| PROBLEM DETAILS |
Repeat only these lines, exactly: the first line of the data, the line containing "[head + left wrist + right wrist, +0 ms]", and every line between them. Pictures stay out.

| MATERIALS PROVIDED |

• • • • •

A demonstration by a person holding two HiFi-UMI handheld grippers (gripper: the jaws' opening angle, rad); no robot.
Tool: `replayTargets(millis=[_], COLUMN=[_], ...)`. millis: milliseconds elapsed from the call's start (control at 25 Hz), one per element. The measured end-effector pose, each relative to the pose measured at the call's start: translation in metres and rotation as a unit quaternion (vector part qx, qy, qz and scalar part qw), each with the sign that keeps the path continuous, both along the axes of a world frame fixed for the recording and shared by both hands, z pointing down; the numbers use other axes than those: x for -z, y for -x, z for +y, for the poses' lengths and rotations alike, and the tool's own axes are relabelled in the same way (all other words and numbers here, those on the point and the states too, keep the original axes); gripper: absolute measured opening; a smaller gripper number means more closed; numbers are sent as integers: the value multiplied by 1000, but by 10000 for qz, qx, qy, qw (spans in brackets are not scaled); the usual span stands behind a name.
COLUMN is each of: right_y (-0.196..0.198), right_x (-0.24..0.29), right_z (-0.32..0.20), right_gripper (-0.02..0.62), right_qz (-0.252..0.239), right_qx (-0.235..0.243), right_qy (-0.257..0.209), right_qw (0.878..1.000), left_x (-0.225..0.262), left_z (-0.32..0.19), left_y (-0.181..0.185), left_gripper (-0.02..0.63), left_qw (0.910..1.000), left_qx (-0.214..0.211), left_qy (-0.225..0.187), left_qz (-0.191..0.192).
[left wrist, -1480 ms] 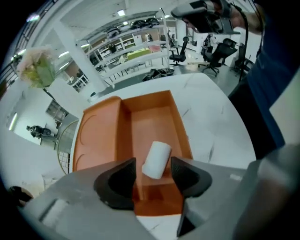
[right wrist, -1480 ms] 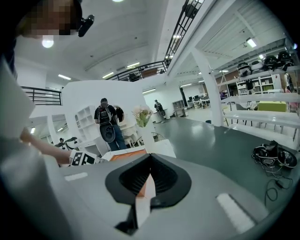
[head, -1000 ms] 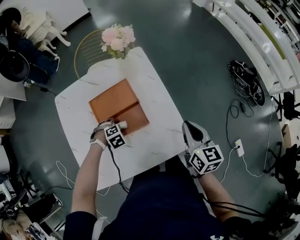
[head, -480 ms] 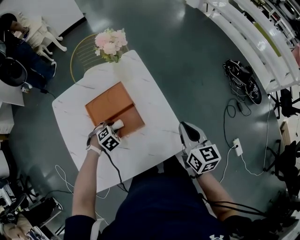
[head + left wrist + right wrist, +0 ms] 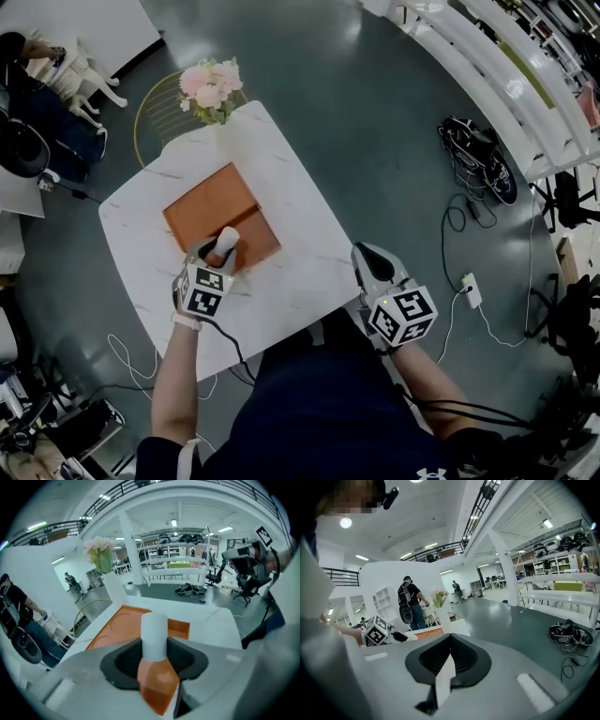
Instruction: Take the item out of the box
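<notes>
An orange box (image 5: 199, 208) lies open on the white marble table (image 5: 295, 267); its tray and lid also show in the left gripper view (image 5: 117, 624). My left gripper (image 5: 223, 247) hangs over the box's near half, shut on the item (image 5: 227, 238), a small bottle with a white cylinder cap and a faceted orange body. In the left gripper view the item (image 5: 154, 637) stands upright between the pads of that gripper (image 5: 154, 654). My right gripper (image 5: 368, 260) is held off the table's right edge, its jaws together with nothing in them (image 5: 444, 668).
A vase of pink flowers (image 5: 208, 80) stands at the table's far corner, with a gold wire chair (image 5: 150, 112) behind it. Cables and gear (image 5: 476, 155) and a power strip (image 5: 469, 291) lie on the floor at right. A person (image 5: 410, 603) stands beyond the table.
My left gripper has closed on the item at the box's near left corner and turned with it, so the item now points up over the box. The right gripper has barely moved.
</notes>
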State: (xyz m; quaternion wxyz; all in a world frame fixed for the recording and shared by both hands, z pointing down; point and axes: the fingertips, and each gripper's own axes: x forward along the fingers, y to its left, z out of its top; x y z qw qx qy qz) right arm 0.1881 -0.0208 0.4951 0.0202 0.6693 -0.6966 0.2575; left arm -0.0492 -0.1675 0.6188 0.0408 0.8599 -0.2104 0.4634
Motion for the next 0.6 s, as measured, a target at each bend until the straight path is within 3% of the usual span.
replayTargets(millis=[200, 400, 600], right_y=[-1, 20, 51], right_x=[-6, -10, -9], right_z=[1, -19, -41], right_gripper=[3, 3, 3], right_qz=[-95, -121, -129], right_qx=[17, 445, 980], right_qy=[61, 92, 97], right_qw=[9999, 9989, 9951], left_x=[14, 23, 3], left_z=[19, 44, 73], left_y=[-2, 9, 28], left_gripper=[173, 173, 175], left_qw=[9984, 9956, 9951], left_qx=[290, 501, 623], left_qy=[-51, -38, 56], left_qz=[485, 797, 772])
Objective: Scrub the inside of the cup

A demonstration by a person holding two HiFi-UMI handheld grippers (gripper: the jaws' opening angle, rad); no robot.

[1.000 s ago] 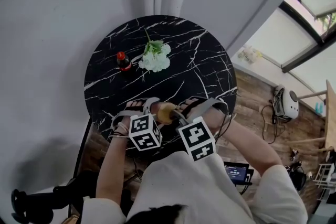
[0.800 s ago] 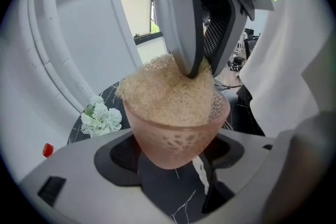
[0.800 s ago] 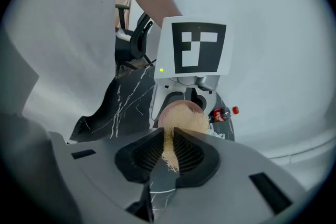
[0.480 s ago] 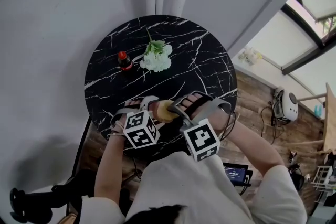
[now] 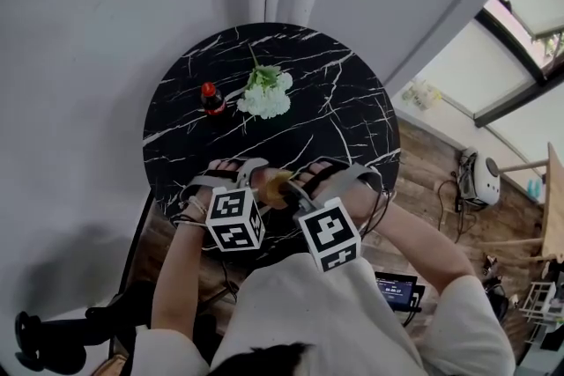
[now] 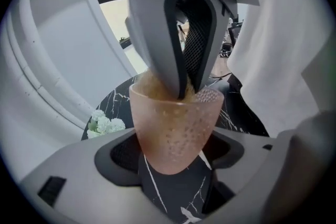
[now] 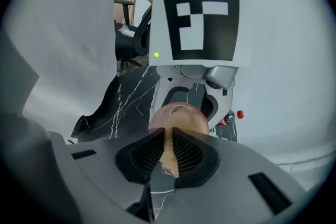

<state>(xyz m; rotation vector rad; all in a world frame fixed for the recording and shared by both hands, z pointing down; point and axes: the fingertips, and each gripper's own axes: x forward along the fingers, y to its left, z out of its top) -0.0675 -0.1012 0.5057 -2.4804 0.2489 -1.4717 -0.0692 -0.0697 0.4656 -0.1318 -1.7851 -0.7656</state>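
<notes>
A peach, translucent dimpled cup [image 6: 176, 128] sits between the pads of my left gripper [image 6: 176, 153], which is shut on its lower half above the table's near edge. From overhead, the cup [image 5: 275, 188] lies between the left gripper [image 5: 253, 180] and the right gripper [image 5: 295, 191]. My right gripper [image 7: 169, 147] pinches a tan scrub pad [image 7: 169, 157]; its jaws have just been closing with the pad between them. In the left gripper view the right gripper [image 6: 185, 89] reaches down into the cup's mouth with the pad. The cup [image 7: 179, 118] shows just past the right gripper's fingertips.
A round black marble table [image 5: 344, 101] carries a white flower bunch [image 5: 264, 94] and a small red-capped dark bottle [image 5: 211, 99] at its far left. Wooden floor with cables and a lit screen [image 5: 398, 288] lies to the right. A grey wall stands behind the table.
The right gripper's jaws looked spread wider half a second ago and now stand close together. Both hands have stayed at the cup, with only slight shifts.
</notes>
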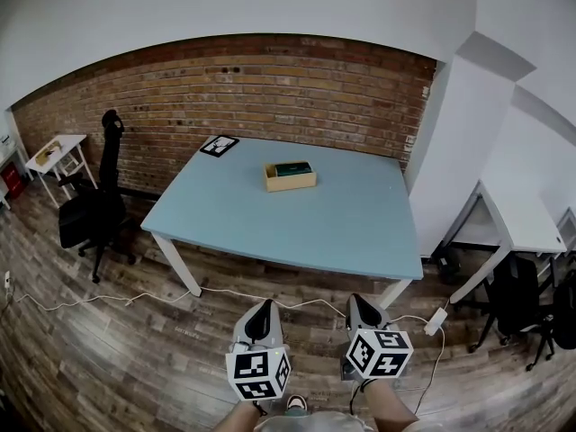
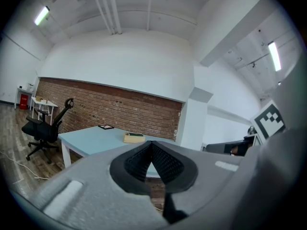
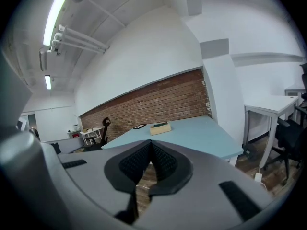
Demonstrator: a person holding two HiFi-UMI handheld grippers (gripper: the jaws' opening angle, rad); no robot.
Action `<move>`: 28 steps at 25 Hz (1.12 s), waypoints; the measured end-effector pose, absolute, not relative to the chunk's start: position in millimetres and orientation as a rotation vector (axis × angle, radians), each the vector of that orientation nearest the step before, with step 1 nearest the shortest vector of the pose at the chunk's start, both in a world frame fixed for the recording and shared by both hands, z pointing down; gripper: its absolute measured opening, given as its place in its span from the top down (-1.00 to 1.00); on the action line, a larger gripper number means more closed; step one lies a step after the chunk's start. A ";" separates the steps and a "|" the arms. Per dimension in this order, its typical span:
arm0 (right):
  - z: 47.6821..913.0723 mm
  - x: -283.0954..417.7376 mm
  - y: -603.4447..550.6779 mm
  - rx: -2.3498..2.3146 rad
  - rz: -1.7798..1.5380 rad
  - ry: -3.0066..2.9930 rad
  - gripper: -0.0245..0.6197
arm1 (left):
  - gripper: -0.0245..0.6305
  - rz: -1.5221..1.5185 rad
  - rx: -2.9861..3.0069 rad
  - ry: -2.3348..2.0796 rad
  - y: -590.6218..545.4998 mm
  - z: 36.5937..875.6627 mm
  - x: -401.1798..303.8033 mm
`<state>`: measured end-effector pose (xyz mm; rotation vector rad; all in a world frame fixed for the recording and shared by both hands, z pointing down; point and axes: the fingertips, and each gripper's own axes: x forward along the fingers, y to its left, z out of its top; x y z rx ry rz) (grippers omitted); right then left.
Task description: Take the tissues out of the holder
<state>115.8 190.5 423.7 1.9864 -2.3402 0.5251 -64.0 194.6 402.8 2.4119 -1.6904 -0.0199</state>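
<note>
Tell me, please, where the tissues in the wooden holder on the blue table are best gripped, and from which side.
Likely from above. The wooden holder lies flat on the table with its dark top facing up, so pinch what shows there and pull upward. The tissue itself is too small to see from here.

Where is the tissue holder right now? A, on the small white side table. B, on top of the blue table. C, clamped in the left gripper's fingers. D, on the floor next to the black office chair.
B: the tissue holder sits near the middle of the blue table.
</note>
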 end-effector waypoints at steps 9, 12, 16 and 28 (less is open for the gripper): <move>429.1 130.3 141.2 1.940 0.538 -2.365 0.91 | 0.93 -0.002 2.387 -1.713 149.7 409.1 -44.4; 433.0 133.7 126.5 1.923 0.553 -2.365 0.91 | 0.93 0.012 2.379 -1.722 136.8 411.2 -41.1; 435.7 140.2 111.1 1.912 0.573 -2.371 0.91 | 0.93 0.028 2.374 -1.736 124.0 411.3 -36.6; 446.0 147.4 92.2 1.899 0.608 -2.359 0.91 | 0.93 0.068 2.367 -1.735 103.3 418.7 -33.2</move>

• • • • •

| ANSWER AREA |
A demonstration by a person holding two HiFi-UMI handheld grippers (gripper: the jaws' opening angle, rad); no robot.
Tool: `replayTargets(millis=[_], COLUMN=[_], ...)`. millis: milliseconds elapsed from the call's start (control at 25 Hz), one per element. The measured end-effector pose, each relative to the pose measured at the call's start: translation in metres and rotation as a unit quaternion (vector part qx, qy, qz and scalar part qw), each with the sign that keeps the path continuous, both along the axes of a world frame fixed for the recording and shared by both hands, z pointing down; the numbers use other axes than those: x for -z, y for -x, z for +y, for the poses' lengths and rotations alike, and the tool's own axes are relabelled in the same way (all other words and numbers here, those on the point and the states too, keep the original axes); gripper: absolute measured opening; a smaller gripper number means more closed; numbers are sent as integers: the value multiplied by 1000, but by 10000 for qz, qx, qy, qw (spans in brackets are not scaled); the usual span stands behind a name.
COLUMN is each of: right_y (-0.196..0.198), right_x (-0.24..0.29), right_z (-0.32..0.20), right_gripper (-0.02..0.62), right_qz (-0.252..0.239), right_qx (-0.235..0.243), right_qy (-0.257..0.209), right_qw (0.878..1.000), left_x (-0.225..0.262), left_z (-0.32..0.19), left_y (-0.181..0.185), left_gripper (-0.02..0.63), left_qw (0.910..1.000), left_qx (-0.214..0.211), left_qy (-0.225..0.187), left_qz (-0.191..0.192).
[left wrist, -1480 ms] 
[right wrist, -1480 ms] 
[head, -1000 ms] 
[head, -480 ms] 
[head + left wrist + right wrist, +0 ms] 

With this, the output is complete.